Aim of the task >>
List every line in this data where the string "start" occurs.

Dataset section >>
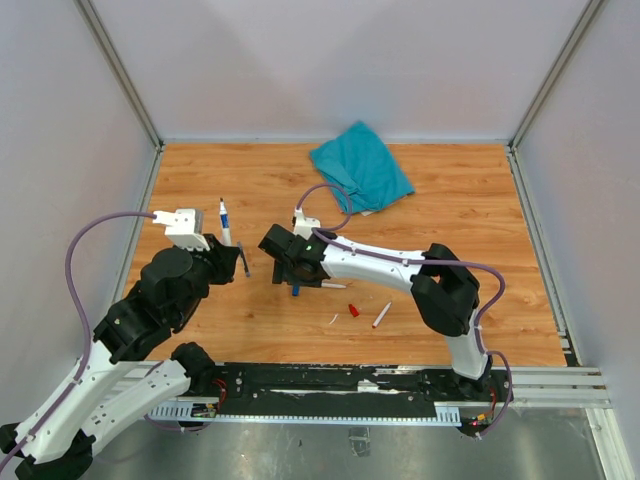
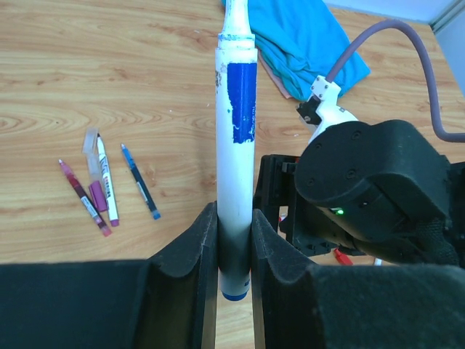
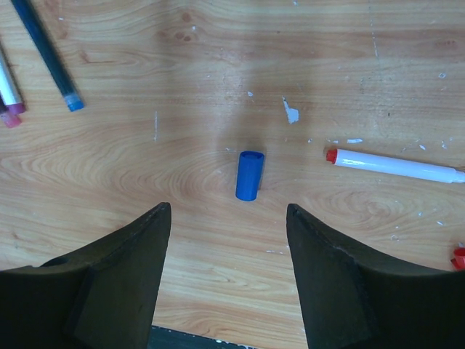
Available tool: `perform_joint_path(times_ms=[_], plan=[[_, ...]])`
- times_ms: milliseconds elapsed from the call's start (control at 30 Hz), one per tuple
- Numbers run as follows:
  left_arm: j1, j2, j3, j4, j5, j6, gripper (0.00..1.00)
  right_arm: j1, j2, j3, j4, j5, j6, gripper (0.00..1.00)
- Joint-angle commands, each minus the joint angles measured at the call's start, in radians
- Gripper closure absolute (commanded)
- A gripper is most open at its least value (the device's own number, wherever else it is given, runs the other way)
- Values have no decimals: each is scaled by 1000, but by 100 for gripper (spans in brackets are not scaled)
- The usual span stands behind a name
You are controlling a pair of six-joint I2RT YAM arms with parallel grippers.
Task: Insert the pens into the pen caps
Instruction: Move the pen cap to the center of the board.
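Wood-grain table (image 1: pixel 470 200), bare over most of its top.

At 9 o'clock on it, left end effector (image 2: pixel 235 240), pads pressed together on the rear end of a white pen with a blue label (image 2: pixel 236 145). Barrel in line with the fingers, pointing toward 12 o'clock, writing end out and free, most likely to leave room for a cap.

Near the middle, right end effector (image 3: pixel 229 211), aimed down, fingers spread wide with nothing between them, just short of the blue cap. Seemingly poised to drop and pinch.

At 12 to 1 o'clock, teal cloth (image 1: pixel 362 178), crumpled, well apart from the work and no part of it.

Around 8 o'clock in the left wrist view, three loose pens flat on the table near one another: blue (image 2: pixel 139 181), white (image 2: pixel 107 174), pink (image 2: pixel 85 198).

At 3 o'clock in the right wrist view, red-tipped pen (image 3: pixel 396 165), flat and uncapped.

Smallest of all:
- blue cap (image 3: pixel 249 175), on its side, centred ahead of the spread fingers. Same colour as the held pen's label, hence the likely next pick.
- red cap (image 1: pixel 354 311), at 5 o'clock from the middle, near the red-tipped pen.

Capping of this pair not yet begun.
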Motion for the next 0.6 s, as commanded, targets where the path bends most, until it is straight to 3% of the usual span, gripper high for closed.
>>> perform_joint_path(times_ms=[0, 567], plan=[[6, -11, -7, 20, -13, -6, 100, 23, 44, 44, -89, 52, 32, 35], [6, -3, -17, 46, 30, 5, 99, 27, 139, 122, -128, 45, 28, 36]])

Exercise result >>
- times_ms: milliseconds elapsed from the call's start (control at 30 Hz), one per tuple
- Joint-angle commands, each minus the joint angles measured at the call's start, in radians

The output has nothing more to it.